Lab-grown Bone Cells May Predict Gaucher Patients’ Response to Bone Disease Therapy

Lab-grown Bone Cells May Predict Gaucher Patients’ Response to Bone Disease Therapy

Generating specific bone cells derived from Gaucher patients may be used to monitor the progression of bone disease and predict treatment response in Gaucher disease patients, according to researchers.

Their study, “Generation of osteoclasts from type 1 Gaucher patients and correlation with clinical and genetic features of disease,” was published in the journal Gene.

Gaucher disease type 1 (GD1), which accounts for 94% of all Gaucher patients, leads to an enlarged spleen and liver, low platelet levels, anemia (low levels of red blood cells or hemoglobin), and bone disease.

Bone lesions, present in 93% of all Gaucher patients, are one of the most debilitating consequences of Gaucher disease. Early detection and monitoring of bone disease is important to halt disease progression through enzyme replacement therapy (ERT) or substrate reduction therapy (SRT) and to evaluate treatment response, respectively.

Studies have shown that osteoclasts — a type of bone cell that breaks down bone tissue — derived from GD1 patients and grown in the lab break down bone faster than those from healthy people, and that the addition of ERT and SRT was able to reverse this.

Also, the number of osteoclasts generated in the lab from blood cells of GD1 patients was found to be associated with bone disease severity and bone mineral density.

Researchers at Royal Free Hospital and University College in London, England, evaluated the link between osteoclast bone cells from GD1 patients and patients’ bone mineral density, bone pain, and anemia, as well as the potential use of generating osteoclasts to predict treatment response in these patients.

They collected blood samples (to generate bone cells) and clinical data, including symptoms of bone disease and others, of 74 GD1 patients (42 men and 32 women) attending the Royal Free Hospital over 10 years.

The results showed that significantly higher numbers of osteoclasts were generated from patients with bone pain, anemia, or from whom the spleen had been removed, compared to those without these features.

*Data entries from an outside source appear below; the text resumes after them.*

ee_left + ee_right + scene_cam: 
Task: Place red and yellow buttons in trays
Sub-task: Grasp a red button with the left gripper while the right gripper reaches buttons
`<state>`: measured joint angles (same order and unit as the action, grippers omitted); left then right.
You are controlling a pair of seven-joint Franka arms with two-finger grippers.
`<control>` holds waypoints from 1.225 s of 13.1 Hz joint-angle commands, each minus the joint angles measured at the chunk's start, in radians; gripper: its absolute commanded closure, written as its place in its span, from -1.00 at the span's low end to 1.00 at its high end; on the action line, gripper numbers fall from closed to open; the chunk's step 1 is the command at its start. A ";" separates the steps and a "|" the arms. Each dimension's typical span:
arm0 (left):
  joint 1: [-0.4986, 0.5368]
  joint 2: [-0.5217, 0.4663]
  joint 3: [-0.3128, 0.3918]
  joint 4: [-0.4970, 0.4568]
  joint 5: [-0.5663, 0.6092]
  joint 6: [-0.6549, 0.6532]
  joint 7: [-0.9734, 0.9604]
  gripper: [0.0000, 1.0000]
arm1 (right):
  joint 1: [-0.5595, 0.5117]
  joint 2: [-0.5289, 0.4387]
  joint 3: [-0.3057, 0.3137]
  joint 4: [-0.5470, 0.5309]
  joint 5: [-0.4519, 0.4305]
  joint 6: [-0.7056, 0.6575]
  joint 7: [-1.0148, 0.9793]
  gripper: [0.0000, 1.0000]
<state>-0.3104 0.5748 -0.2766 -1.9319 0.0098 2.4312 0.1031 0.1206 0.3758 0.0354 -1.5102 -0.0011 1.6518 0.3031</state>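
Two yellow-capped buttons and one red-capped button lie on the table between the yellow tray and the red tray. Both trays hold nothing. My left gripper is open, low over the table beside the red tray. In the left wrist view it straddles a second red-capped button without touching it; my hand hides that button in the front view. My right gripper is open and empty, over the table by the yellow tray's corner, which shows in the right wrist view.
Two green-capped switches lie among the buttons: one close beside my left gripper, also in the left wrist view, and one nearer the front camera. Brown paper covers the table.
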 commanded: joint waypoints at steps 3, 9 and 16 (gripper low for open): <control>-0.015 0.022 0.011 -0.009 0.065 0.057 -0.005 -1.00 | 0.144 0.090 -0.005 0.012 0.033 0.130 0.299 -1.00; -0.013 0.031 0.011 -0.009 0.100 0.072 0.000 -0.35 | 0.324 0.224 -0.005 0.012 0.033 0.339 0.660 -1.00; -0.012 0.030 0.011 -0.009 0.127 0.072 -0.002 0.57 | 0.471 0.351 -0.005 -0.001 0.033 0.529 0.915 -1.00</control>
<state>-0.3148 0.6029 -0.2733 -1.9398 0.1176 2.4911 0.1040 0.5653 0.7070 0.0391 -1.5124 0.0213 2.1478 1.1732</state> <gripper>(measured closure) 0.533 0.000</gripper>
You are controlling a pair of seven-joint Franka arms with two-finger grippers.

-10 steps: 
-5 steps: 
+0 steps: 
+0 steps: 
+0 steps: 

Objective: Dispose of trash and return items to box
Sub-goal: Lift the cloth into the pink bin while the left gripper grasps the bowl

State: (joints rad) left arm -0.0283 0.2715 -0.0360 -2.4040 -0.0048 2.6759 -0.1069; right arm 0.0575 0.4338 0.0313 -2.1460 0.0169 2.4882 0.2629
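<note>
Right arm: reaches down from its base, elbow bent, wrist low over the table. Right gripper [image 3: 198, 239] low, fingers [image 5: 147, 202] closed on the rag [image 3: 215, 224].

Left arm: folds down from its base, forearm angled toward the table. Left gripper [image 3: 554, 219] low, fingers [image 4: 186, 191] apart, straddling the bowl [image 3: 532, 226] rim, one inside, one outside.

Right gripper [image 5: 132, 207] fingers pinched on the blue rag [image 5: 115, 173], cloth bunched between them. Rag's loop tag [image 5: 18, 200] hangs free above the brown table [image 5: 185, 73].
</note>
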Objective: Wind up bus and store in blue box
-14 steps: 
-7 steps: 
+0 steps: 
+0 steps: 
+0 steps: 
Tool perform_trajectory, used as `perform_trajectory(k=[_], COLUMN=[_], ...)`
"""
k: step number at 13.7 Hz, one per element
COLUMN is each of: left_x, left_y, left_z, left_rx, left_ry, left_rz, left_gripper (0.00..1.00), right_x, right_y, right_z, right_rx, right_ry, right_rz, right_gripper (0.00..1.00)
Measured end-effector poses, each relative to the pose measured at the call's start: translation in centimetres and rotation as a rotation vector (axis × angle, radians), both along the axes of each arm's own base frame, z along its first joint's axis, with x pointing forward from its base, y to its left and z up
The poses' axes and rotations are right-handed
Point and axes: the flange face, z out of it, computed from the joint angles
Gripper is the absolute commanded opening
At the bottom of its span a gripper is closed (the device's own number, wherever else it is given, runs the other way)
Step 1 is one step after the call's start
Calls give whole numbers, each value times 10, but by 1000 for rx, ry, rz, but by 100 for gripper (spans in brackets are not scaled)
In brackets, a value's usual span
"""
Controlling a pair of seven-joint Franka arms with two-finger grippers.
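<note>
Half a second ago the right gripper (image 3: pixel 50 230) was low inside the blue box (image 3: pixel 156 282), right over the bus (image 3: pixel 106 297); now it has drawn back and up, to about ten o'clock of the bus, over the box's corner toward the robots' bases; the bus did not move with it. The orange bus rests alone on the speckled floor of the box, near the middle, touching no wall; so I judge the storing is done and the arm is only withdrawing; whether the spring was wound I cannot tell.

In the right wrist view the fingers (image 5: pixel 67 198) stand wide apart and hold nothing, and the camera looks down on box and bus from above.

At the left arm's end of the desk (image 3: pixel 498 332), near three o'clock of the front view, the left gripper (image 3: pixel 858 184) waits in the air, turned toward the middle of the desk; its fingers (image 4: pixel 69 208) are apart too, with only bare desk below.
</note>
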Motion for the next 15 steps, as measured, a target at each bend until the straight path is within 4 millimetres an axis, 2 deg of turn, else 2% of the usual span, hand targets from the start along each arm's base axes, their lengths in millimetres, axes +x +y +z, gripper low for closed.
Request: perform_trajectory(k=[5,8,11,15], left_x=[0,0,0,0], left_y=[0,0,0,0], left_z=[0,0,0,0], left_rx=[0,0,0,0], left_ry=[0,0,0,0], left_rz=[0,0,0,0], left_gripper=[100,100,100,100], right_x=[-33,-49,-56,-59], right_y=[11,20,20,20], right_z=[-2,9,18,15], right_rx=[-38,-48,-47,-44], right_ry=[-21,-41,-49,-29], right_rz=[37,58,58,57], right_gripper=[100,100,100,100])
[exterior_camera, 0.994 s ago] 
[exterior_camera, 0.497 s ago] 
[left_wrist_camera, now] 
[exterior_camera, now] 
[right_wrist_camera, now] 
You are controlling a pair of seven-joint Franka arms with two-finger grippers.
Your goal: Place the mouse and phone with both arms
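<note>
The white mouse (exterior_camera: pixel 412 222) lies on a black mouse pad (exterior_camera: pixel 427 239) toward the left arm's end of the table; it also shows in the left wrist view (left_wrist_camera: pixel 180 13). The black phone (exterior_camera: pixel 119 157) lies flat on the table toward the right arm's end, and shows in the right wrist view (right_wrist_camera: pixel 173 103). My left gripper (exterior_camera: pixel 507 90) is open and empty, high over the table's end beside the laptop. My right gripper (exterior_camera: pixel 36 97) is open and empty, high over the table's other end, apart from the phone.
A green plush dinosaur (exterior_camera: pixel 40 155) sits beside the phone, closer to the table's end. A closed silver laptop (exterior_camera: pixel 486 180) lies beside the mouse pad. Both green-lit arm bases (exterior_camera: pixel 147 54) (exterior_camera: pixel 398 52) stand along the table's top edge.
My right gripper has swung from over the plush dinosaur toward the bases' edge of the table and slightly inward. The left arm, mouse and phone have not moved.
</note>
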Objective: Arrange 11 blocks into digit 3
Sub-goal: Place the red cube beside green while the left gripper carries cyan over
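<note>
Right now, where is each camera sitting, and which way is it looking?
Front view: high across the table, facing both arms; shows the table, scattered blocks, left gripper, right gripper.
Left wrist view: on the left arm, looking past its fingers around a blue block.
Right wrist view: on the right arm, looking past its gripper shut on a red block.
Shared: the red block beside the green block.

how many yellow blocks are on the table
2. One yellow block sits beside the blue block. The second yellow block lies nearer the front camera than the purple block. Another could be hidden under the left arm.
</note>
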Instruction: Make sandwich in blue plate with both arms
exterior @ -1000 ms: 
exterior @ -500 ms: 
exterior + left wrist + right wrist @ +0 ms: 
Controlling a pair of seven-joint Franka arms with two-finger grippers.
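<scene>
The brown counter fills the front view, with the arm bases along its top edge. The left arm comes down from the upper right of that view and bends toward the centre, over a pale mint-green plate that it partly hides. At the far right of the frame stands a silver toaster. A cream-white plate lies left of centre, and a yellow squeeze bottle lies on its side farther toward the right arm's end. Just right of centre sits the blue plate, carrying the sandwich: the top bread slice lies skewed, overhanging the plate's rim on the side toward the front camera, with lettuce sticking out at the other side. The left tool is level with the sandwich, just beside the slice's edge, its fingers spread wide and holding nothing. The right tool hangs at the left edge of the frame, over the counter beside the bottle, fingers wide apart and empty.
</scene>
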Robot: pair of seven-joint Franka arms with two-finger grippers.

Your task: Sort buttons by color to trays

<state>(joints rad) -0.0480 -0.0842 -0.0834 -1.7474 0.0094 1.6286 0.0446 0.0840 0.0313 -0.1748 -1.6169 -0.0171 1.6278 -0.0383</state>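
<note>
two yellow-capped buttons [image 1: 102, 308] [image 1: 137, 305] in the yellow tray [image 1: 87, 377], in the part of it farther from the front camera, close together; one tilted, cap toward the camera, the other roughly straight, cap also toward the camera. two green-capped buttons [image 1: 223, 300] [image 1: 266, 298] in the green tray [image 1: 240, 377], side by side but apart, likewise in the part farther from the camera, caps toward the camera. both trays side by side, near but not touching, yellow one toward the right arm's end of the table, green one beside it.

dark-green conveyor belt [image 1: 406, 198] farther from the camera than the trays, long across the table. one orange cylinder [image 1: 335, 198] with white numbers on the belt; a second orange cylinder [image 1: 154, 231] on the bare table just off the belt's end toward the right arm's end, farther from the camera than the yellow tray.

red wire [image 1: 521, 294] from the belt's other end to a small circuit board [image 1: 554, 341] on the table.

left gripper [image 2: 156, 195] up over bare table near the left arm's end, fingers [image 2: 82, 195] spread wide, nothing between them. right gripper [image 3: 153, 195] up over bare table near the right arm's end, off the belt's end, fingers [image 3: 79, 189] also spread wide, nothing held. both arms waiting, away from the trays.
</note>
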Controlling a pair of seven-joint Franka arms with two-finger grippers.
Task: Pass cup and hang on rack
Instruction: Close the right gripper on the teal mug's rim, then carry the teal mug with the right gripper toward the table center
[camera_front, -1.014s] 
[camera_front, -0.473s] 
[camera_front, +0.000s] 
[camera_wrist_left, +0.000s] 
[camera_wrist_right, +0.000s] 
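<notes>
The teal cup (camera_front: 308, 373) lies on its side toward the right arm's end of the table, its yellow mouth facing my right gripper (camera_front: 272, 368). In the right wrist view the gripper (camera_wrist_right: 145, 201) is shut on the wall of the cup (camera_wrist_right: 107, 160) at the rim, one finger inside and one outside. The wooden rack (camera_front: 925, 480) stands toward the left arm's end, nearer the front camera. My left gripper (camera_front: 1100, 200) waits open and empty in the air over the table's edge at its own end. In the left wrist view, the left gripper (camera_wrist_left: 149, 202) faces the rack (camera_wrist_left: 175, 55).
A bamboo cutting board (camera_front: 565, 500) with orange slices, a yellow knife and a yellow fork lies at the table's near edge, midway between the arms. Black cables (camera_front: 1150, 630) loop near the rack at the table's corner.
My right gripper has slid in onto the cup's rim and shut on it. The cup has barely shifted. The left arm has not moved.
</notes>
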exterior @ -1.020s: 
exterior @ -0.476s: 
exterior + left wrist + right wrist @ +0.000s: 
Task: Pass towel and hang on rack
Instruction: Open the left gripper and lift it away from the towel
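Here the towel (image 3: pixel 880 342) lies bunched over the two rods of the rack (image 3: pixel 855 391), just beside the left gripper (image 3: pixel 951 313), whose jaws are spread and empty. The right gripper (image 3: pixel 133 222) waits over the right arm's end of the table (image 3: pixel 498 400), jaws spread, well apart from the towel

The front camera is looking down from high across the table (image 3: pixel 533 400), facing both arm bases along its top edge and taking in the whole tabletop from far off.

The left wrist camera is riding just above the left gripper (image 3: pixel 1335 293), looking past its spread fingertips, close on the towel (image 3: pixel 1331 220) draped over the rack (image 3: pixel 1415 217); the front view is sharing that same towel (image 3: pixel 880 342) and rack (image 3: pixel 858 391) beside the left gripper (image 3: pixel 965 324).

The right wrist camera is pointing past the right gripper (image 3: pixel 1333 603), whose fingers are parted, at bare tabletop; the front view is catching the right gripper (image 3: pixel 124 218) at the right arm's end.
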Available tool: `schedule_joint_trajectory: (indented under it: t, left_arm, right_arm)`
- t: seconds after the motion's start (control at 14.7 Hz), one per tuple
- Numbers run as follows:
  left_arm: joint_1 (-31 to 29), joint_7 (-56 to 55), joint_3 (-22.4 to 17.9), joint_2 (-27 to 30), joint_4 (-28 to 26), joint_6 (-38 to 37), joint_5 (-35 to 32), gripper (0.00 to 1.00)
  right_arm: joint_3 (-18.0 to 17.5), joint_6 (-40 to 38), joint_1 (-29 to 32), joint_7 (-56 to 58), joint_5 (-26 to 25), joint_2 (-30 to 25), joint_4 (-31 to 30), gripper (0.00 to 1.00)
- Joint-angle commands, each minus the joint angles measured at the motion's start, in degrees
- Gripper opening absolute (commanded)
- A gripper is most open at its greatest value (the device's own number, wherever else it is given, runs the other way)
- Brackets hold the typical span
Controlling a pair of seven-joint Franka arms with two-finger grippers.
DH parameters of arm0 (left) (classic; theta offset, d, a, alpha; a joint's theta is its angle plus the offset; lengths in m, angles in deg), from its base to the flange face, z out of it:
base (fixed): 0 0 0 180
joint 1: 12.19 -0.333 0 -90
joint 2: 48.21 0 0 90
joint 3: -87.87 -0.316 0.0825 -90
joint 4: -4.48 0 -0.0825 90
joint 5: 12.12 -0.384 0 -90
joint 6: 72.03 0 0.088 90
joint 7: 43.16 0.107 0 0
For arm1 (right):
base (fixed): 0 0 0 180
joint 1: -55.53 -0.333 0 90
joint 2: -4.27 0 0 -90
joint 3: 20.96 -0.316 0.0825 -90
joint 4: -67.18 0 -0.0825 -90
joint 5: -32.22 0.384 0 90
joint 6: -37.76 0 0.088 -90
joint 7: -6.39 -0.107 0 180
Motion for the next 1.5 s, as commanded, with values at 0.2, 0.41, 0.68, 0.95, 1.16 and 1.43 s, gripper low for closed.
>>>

These findings suggest that patients with anemia and without a spleen may be at greater risk of bone disease.

When looking at the effects of ERT/SRT in generating osteoclasts, the researchers found that the addition of these therapies significantly lowered the number of osteoclasts generated from blood samples of GD1 patients and improved bone mineral density.

This was particularly significant for cells derived from patients who had not been previously treated, compared to those who were already receiving treatment, at the time of the first blood collection.

However, the number of generated osteoclasts from five patients was not reduced, and these patients had a history of bone events while receiving therapy, suggesting that this type of assay may be useful “for identifying potential patients whose bone disease does not respond well to Gaucher-specific therapy,” researchers wrote.

Additional experiments showed that switching from ERT to SRT and vice-versa may be a good strategy in patients who are not responding to their current Gaucher therapy.

The number of generated osteoclasts was also found to be associated with distinct types of GD1 mutations, and patients carrying mutations other than the N370S mutation (a milder GD1 mutation) had significantly increased production of osteoclasts, more frequent bone lesions while receiving therapy, and increased disease severity than those who carried it.

“Our finding that in vitro osteoclast generation correlated with several bone related parameters suggests that this assay or a more physiologically representative version may be of value in assessing bone disease and its response to therapy in the Gaucher patient population,” the team concluded.